Following its release, Chief Allan Polchies Jr. of St. Mary's First Nation said that the province "heard a loud cry from Indigenous voices two years ago to address systemic racism, and our calls were ignored."

While Higgs is “very disappointed” to hear comments from people feeling left out by government, he says the New Brunswick-made tax agreement has caused the situation.

“It is the only province in the country that refunds 95 per cent of all provincial taxes paid on a First Nations’ business,” said Higgs, pointing out that all provincial taxes are refunded back to Indigenous communities. “We’re talking a program that was put in place back in the 90s just to have First Nations pay an HST and then it was said ‘we’ll refund it.’ That was fine, but now, it’s worth in the 70-million dollar range and its money not going to health care for all, roads for all, its money not going to all First Nations, it’s money going to a small group.”
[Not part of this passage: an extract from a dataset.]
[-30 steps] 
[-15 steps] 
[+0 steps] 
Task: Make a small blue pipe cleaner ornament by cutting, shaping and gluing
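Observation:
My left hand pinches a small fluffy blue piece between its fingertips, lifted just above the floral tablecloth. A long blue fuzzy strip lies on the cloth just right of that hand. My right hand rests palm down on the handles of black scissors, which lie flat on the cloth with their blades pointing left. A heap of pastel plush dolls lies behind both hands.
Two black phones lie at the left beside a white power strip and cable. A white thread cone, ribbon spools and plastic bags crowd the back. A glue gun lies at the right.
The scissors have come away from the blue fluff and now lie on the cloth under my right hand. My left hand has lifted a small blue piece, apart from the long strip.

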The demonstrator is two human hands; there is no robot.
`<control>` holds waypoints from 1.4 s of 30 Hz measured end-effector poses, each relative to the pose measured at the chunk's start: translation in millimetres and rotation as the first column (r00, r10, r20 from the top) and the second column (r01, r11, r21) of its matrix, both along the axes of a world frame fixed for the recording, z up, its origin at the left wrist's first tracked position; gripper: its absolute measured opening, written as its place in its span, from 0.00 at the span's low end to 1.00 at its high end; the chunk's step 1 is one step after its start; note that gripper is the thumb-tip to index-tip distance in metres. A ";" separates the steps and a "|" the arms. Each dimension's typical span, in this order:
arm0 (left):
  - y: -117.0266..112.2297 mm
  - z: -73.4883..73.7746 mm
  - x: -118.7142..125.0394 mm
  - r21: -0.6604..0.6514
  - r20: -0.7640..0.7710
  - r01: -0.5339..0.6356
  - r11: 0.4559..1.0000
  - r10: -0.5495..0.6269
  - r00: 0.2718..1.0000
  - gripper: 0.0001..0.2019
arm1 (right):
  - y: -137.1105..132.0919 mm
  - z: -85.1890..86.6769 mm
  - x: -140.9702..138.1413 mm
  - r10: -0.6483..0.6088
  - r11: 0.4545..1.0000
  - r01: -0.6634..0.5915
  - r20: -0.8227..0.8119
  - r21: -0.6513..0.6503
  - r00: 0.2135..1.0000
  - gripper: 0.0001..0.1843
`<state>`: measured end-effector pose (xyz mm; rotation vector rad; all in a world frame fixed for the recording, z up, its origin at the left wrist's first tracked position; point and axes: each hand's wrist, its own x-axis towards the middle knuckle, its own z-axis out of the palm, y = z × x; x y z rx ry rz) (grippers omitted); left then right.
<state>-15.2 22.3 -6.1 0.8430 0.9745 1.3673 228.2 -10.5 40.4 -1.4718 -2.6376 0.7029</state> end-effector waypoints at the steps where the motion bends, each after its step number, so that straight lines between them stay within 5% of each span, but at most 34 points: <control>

He calls the agreement the “root of the dispute.”

“We’ve offered a new economic partnership. We want to see all First Nations communities come to a level, a standard of living, that gives every child, every person there hope. Not unlike anywhere in our province, we want every boat to rise. But that isn’t the case with the current agreements.”

POLITICAL FUTURE

Higgs has been premier of New Brunswick since 2018 and says “there’s always more things to do.”

“There’s also an agenda and I do have a pretty strong agenda, and there are some milestones I’ve wanted to see our province achieve -- they’re not all done yet. The economic stability in our province was one of them, that we actually could bring taxes down, we actually could see our province strive economically, we would see people looking at New Brunswick again for the first time and having a population that’s gone up two years from 760,000 to 820,000 -- unprecedented. We haven’t had this growth since Confederation. And so we’re seeing more and more people coming home to New Brunswick as apposed to finding a reasons to leave, they now have a reason to come home.”

But will he lead his party into the next provincial election?

“It’s early yet to make that decision,” he said.